See how much faster does it converge than the version without momentum. Note that X is 1000 iterations instead of 10000.
Stochastic gradient descent with momentum is a standard baseline training algorithm. There are various optimizations proposed with Adam being the preferred choice. Using some formula they update individual momentum, learning rates and possibly other things. Depending on the problem they may converge much faster than standard SGD.
I wrote this article because in the beginning I struggled to understand how to train neural networks. Most tutorials introduce heavy math, then use python libs with few lines and call it a day.
import nnlib import mnist nn = nnlib.NeuralNetwork() nn.learn(mnist) nn.predict(mnist) # yay we have trained our first neural network completely by ourselves!
I wouldn't learn much from that.

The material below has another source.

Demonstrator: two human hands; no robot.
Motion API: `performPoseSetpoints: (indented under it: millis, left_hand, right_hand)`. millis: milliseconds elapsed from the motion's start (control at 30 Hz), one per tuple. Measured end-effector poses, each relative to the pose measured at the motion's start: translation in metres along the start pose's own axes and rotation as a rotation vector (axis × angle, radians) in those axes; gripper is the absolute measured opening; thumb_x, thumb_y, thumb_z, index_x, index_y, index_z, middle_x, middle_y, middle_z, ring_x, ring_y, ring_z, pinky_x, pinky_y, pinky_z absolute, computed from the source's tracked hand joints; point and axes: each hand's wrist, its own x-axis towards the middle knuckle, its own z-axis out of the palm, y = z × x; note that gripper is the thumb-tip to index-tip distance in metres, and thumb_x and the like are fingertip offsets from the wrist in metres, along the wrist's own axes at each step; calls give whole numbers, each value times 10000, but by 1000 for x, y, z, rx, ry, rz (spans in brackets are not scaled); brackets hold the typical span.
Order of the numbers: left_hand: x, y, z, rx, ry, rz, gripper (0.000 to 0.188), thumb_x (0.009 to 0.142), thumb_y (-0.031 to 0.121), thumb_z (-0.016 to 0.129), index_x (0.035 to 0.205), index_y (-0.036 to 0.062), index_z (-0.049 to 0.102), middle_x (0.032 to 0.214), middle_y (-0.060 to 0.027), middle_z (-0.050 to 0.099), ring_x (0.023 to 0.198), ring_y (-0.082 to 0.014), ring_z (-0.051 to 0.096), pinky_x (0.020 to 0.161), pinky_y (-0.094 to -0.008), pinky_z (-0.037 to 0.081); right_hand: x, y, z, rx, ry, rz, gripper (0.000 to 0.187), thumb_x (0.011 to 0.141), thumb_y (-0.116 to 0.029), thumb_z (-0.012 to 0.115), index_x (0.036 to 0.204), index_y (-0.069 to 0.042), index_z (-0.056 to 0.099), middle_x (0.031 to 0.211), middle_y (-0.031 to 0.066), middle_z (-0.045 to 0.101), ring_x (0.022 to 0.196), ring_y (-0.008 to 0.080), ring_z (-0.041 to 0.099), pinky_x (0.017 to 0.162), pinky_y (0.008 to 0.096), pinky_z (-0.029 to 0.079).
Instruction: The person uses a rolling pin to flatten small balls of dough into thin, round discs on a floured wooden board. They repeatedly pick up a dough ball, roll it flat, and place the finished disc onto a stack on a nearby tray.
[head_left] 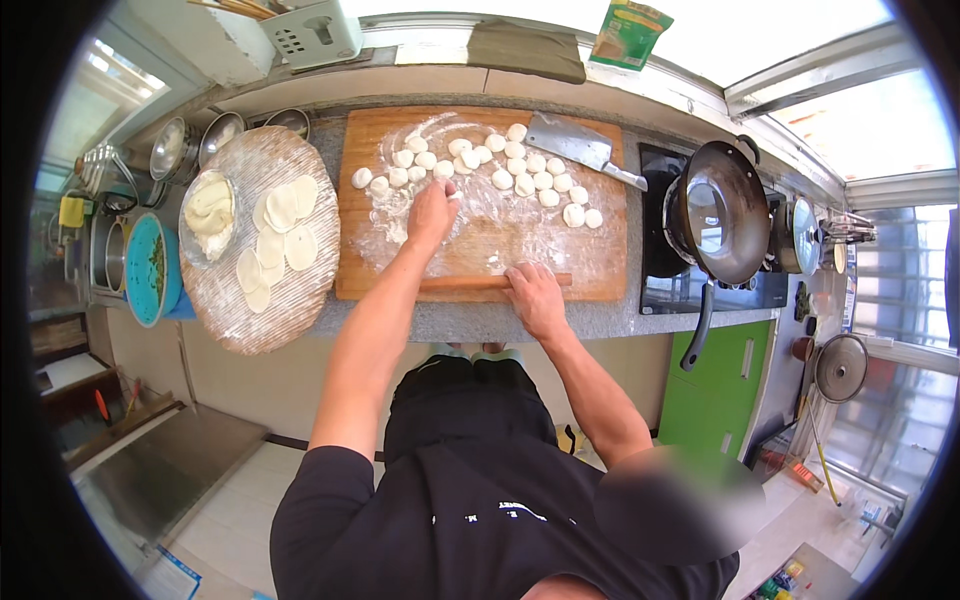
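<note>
A floury wooden board (600,265) lies before me, with several small white dough pieces (523,185) spread over its far half. My left hand (433,212) is over the board with its fingers curled together, just short of a dough piece (443,169); what the fingers hold, if anything, is too small to make out. Near the board's front edge lies a wooden rolling pin (460,283), set crosswise. My right hand (536,293) is closed over the pin's right part. On a round woven tray (215,310) at the left, flat dough wrappers (270,245) overlap one another.
A bowl of pale filling (210,215) shares the tray. Beyond its left side stands a turquoise basin (145,270) with greens. A cleaver (575,140) rests at the board's far right. Further right, a wok (725,215) sits on the stove, its handle jutting toward me.
</note>
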Motion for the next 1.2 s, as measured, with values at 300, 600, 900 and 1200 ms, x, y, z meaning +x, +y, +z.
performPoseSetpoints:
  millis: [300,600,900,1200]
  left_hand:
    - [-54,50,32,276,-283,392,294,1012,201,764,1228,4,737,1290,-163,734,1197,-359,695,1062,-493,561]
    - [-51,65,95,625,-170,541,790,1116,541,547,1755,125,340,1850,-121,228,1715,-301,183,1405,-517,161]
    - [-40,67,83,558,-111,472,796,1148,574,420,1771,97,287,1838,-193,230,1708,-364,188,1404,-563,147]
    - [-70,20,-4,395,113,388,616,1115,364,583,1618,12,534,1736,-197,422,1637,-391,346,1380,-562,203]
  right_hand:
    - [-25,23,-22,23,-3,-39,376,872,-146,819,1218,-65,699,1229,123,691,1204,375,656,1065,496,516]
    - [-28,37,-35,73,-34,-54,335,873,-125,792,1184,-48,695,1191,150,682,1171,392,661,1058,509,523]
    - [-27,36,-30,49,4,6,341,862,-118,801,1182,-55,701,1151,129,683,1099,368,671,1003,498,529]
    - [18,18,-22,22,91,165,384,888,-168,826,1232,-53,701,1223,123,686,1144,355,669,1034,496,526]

I am dumb as the NNs I create, I learn by examples. I need many many similar, slightly increasing in difficulty examples to grasp the new concept. Of course the neural network world is much bigger than that, but hopefully the scripts I provided will give you some insight into NNs and encourage you to learn more about them.
Then after grasping the basic concepts, I would use the libraries. Most common are pytorch and keras/tensorflow. No need to implement Adam or other optimization, smarter weights initialization, regularization etc. And it's easy to prototype and test various NN architectures (multiple hiddden layers, different units) to see which one is the best.
I'd like to thank Wontomino for providing some feedback on this article.